I’ve been a bit down in the dumps this last week or so, as usual for no apparent reason.  There was no specific trigger that I can identify although there were a few additional straws (new potential lumps) that may have contributed to the proverbial camel’s broken back.  None of this is exactly “news” to any of you who know me well or who follow this blog much but these days I try to use these bad times as an incentive to practice mindfulness and get to know myself better.   This posting is as much for my own benefit as it is for anyone else.   There is some consolation in the feeling of progress this gives me.

Early symptoms of the blues include:  increased irritability, decreased energy, a more crampy gut, a reluctance to go to bed, a reluctance to get up and a more gloomy outlook on life.  I hear some of you saying, “Yeah, that sounds like you all right” and if I ever figure out who said that you will be off my Christmas list!

If I start to feel jumpy, nervous or shaky that indicates further slippage.  My pulse rate will be a bit high, my breathing more rapid than usual and I will have trouble sleeping.  The next stage on the way down gives rise to the “You are summoned to the principal’s office” sensation:  weak knees, shakiness and a sinking “What’s going to happen to me?” feeling.  It requires strong mindfulness and concentration for me to focus on things or make decisions.  This is usually the stage at which I will be taking .25mg of clonazepam from time to time, especially before I go to bed.

If I let that go on for long enough I may sink into a state of total incoherent panic complete with clammy hands and rivulets of perspiration.  Definitely Not Fun.  This last stage is mercifully rare.  The last time it happened, a couple of years ago, I was sending out frantic emails to some of my close friends – and I thank you for your prompt, helpful and sympathetic responses.  It turned out that half a milligram of clonazepam was all it took to bring me back to earth but it was a frightening time.

The most helpful observation is that the blues can descend upon me and depart again for no apparent reason and that the associated feelings tend to come and go in waves.  Just knowing this makes it easier to cope:  I know that it won’t last forever.  Furthermore, these are only feelings:  there is no direct threat to my well being.

Another thing I have noticed in the early stages of the blues is the recurrent thought, “Will someone please fix this for me?”  It is a variation on “Mummy!  Kiss it better!” and is not at all helpful.  Having caught myself playing this game I may be able to avoid the trap in future.

So, there is progress.  Now that I know how little clonazepam it takes to settle me I am much more relaxed about using it.  That coupled with all the effort I have put into mind training means that these episodes are shorter and less serious than they used to be and that I function better even when I don’t feel so good.
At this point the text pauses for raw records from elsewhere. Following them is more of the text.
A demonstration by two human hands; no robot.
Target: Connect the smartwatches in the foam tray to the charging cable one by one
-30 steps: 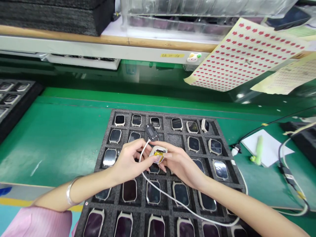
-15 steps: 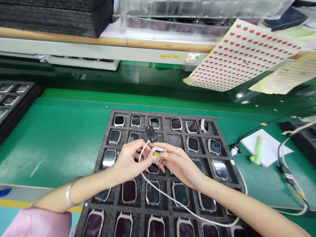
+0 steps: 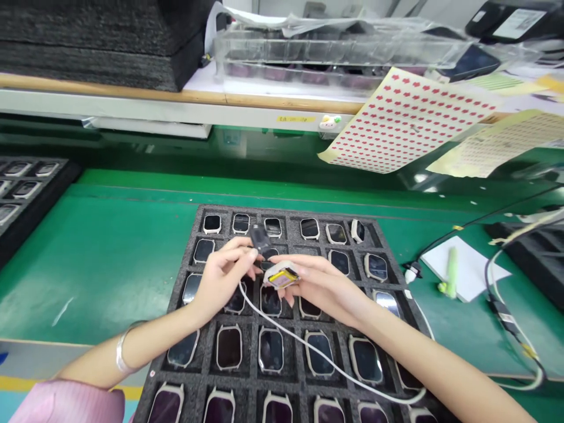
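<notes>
My right hand [image 3: 319, 282] is closed on a watch case [image 3: 282, 276], tilted so its open inner side shows yellow parts. Close beside it, my left hand [image 3: 229, 267] pinches the white cable [image 3: 282, 325] just below a small black connector block [image 3: 261, 239]. The block and the watch case are apart. Under both hands lies a dark foam tray [image 3: 251, 380] whose compartments hold several watch cases with dark screens, such as the watch [image 3: 230, 346]. The cable loops across the tray beneath my right forearm.
A second foam tray [image 3: 42, 202] of watches stands at the left. On the right are a white pad [image 3: 480, 271] with a green pen [image 3: 452, 271] on it, and several cables. Arrow sticker sheets [image 3: 396, 126] hang from the shelf [image 3: 247, 108] above the green bench [image 3: 110, 252].
My left hand has let go of the watch case and moved left, now pinching the black connector's cable end. The watch case has tilted in my right hand. The camera view has shifted slightly.
</notes>
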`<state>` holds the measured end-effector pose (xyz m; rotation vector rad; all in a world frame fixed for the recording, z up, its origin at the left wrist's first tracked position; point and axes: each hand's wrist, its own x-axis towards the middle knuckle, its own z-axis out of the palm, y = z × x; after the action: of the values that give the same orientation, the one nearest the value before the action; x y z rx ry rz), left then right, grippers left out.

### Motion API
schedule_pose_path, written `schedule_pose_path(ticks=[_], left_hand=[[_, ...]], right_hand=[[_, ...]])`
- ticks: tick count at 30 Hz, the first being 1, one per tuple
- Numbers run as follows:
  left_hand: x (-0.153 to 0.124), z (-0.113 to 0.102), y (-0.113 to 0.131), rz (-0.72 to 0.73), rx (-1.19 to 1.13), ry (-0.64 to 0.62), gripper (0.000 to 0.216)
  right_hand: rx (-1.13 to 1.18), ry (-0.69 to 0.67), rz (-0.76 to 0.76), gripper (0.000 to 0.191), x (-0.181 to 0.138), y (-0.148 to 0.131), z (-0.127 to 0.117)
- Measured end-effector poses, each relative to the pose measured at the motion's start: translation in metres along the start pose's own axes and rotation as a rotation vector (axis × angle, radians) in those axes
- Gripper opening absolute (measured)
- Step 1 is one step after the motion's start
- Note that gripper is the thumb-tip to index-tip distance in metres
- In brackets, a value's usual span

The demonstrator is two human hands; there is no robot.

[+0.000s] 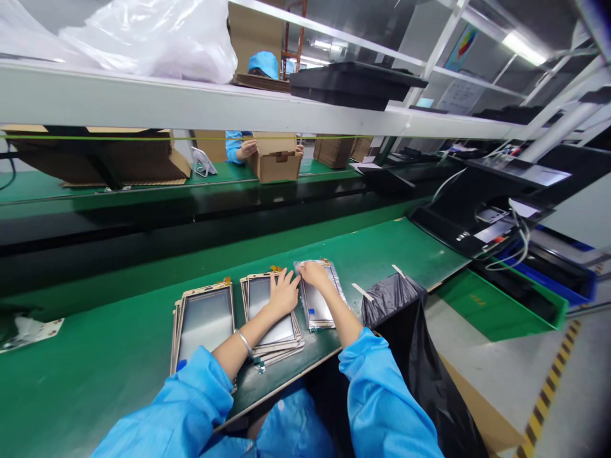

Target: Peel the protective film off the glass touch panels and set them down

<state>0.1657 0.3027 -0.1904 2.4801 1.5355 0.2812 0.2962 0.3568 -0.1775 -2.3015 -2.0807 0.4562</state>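
Note:
Three stacks of flat, framed screen panels lie side by side on the green workbench (pixel 119 356). My left hand (pixel 283 296) rests over the middle stack (pixel 259 294), fingers spread, their tips reaching its upper right corner. At the right stack (pixel 317 308), whose top panel looks wrapped in clear, shiny film, my right hand (pixel 314 275) is closed at the upper left corner. What those fingers pinch is too small to make out. The left stack (pixel 205 321) has pale gold frames and an orange ribbon tab at its top, and my left forearm crosses its lower right.
A black plastic bag (pixel 394 296) is taped to the bench edge at right. Beyond it stand a green crate (pixel 501 308) and black equipment (pixel 477 203). Across the line, a co-worker's hands hold a cardboard box (pixel 278 166). A white shelf (pixel 191 102) spans overhead.

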Motion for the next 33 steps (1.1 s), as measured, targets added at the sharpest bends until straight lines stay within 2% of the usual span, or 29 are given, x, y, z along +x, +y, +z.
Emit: schedule_pose_path(ticks=[10,22,28,33], left_hand=[[-0.003,0.003,-0.002,0.018,-0.022,0.017,0.037],[-0.011,0.004,0.0,0.034,-0.052,0.002,0.038],[-0.014,0.006,0.002,0.032,-0.064,-0.026,0.041],[-0.015,0.006,0.004,0.024,-0.076,-0.03,0.044]], right_hand=[[-0.112,-0.053,0.003,0.031,-0.005,-0.009,-0.009],[-0.212,-0.109,0.005,0.025,-0.001,-0.027,-0.007],[-0.176,-0.096,-0.003,0.026,-0.004,-0.024,0.0],[-0.102,-0.064,-0.041,0.026,-0.009,-0.01,-0.003]])
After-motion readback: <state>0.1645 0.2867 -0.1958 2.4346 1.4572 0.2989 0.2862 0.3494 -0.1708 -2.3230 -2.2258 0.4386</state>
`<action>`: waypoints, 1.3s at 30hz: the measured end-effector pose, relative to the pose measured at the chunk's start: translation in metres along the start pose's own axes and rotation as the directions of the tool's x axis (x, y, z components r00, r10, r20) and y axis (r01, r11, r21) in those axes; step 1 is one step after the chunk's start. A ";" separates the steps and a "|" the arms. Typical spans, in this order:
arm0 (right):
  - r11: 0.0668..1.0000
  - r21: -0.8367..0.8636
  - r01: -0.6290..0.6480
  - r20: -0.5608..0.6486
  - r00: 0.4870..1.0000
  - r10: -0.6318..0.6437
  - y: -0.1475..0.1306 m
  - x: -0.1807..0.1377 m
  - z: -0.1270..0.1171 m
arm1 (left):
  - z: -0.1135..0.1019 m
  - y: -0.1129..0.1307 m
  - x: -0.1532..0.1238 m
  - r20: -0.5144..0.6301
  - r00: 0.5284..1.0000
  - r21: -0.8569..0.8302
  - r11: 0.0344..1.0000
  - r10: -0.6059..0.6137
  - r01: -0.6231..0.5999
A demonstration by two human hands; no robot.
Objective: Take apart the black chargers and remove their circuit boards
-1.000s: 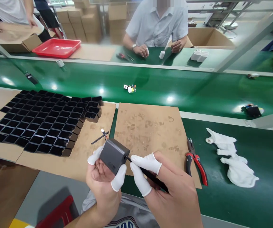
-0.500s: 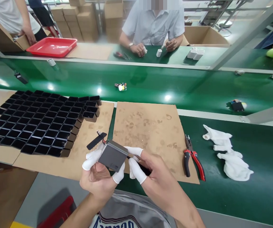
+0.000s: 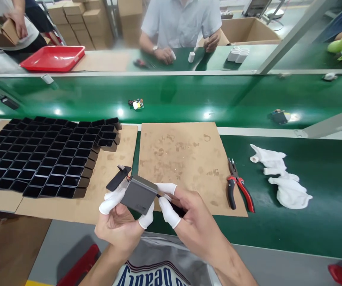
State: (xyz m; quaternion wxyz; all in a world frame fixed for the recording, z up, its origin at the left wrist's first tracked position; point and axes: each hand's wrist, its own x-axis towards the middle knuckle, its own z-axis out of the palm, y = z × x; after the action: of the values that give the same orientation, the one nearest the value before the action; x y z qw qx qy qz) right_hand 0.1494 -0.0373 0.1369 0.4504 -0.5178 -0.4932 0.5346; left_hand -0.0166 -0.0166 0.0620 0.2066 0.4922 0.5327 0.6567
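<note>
A dark grey rectangular plastic case (image 3: 139,194) is held tilted above the bench's front edge. My left hand (image 3: 119,222), with white finger cots, is closed around its left side and lower edge. From the case's left end a flat black end piece (image 3: 118,178) with a metal tip hangs out on thin red and black wires. At the other end, my right hand (image 3: 189,210), also in finger cots, pinches a long dark part (image 3: 177,209) against the case; fingers hide most of it. Below both hands is my grey shirt.
Rows of open black cases (image 3: 44,159) stand on cardboard at left. Pliers (image 3: 237,186) lie on the cardboard mat (image 3: 177,159), white gloves (image 3: 281,174) to their right. A circuit board (image 3: 136,104) sits on the green conveyor (image 3: 99,93). A co-worker (image 3: 183,24) works opposite.
My view has shifted slightly; both hands keep the same hold on the case. The circuit board and other parts on the conveyor have moved left. A person at far left has raised a carton.
</note>
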 end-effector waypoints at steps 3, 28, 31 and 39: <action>1.000 0.012 -0.002 -0.002 1.000 0.002 0.001 -0.002 0.000 | -0.003 -0.003 -0.003 0.003 0.999 0.012 0.999 0.033 -0.033; 0.978 -0.155 -0.139 -0.273 0.958 0.093 0.047 -0.001 -0.042 | 0.020 0.047 0.017 0.232 0.635 -0.525 0.455 -0.736 0.719; 0.980 -0.127 -0.155 -0.298 0.948 0.112 0.058 0.003 -0.043 | 0.023 0.051 0.017 0.238 0.635 -0.531 0.449 -0.735 0.718; 0.984 -0.170 0.052 -0.298 0.949 -0.101 0.017 -0.008 -0.018 | 0.026 0.048 0.016 0.230 0.647 -0.463 0.503 -0.727 0.730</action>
State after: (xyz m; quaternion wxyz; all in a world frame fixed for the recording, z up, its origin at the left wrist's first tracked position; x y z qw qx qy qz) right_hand 0.1679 -0.0460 0.1211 0.4986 -0.6091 -0.4788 0.3889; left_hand 0.0110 -0.0074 0.1105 0.5884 0.1489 0.4920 0.6241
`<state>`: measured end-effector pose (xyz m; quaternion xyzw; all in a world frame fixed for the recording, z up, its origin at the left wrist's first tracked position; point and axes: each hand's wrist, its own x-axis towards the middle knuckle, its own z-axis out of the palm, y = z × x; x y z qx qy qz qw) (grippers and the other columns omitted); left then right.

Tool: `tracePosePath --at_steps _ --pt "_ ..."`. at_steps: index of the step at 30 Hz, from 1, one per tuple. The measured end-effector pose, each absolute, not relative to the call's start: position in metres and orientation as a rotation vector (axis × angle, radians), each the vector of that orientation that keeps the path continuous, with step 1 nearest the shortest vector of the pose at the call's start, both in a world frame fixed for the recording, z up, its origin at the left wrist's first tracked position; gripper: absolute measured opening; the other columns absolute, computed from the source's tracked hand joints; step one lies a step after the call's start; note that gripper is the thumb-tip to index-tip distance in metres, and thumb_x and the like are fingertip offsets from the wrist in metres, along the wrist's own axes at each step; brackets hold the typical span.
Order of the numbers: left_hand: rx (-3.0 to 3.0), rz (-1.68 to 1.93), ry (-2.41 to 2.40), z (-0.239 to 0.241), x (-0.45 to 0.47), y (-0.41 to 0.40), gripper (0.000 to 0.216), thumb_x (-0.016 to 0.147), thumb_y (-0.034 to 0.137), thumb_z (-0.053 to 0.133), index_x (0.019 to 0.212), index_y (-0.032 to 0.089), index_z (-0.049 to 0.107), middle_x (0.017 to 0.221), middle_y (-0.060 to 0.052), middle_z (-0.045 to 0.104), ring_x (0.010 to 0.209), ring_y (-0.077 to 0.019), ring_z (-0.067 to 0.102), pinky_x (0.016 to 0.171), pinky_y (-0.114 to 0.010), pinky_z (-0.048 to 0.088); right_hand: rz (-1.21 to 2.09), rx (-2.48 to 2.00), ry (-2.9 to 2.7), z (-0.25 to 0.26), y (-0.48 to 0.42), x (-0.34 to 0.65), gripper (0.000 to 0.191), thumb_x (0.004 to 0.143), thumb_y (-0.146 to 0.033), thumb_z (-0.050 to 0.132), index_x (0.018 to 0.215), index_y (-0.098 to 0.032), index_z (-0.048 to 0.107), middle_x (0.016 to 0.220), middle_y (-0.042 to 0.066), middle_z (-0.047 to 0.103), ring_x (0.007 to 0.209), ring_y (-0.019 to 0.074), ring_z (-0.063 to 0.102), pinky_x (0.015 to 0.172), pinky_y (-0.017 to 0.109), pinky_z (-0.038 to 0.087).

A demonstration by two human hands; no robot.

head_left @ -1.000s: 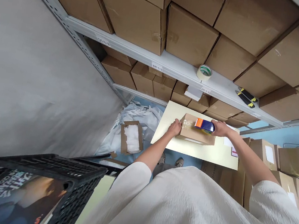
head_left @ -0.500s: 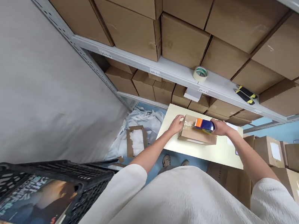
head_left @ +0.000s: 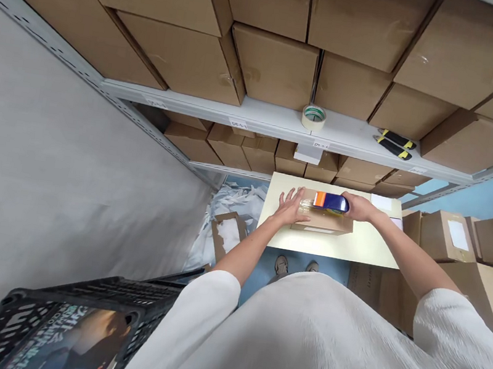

When the weather clears in my head the world seems filled with possibilities and interest.

News Roundup

Finally,  I would like to say

thank you

once again to all of you who have contributed news tips, offered encouragement or commented on my turgid prose.  It’s good to know someone is reading this stuff, or at least cares that it is getting written.



  1. You said:
    Another thing I have noticed in the early stages of the blues is the recurrent thought, “Will someone please fix this for me?” It is a variation on “Mummy! Kiss it better!” and is not at all helpful.

    As long as you are not asking for someone to rid you of this meddlesome? troublesome? priest, you’re fine.

    However, were I nearby at such a time, I would prescribe strong heartfelt hugs from as many different people as possible.

  2. Please add me to the list of people who care.

  3. I care too.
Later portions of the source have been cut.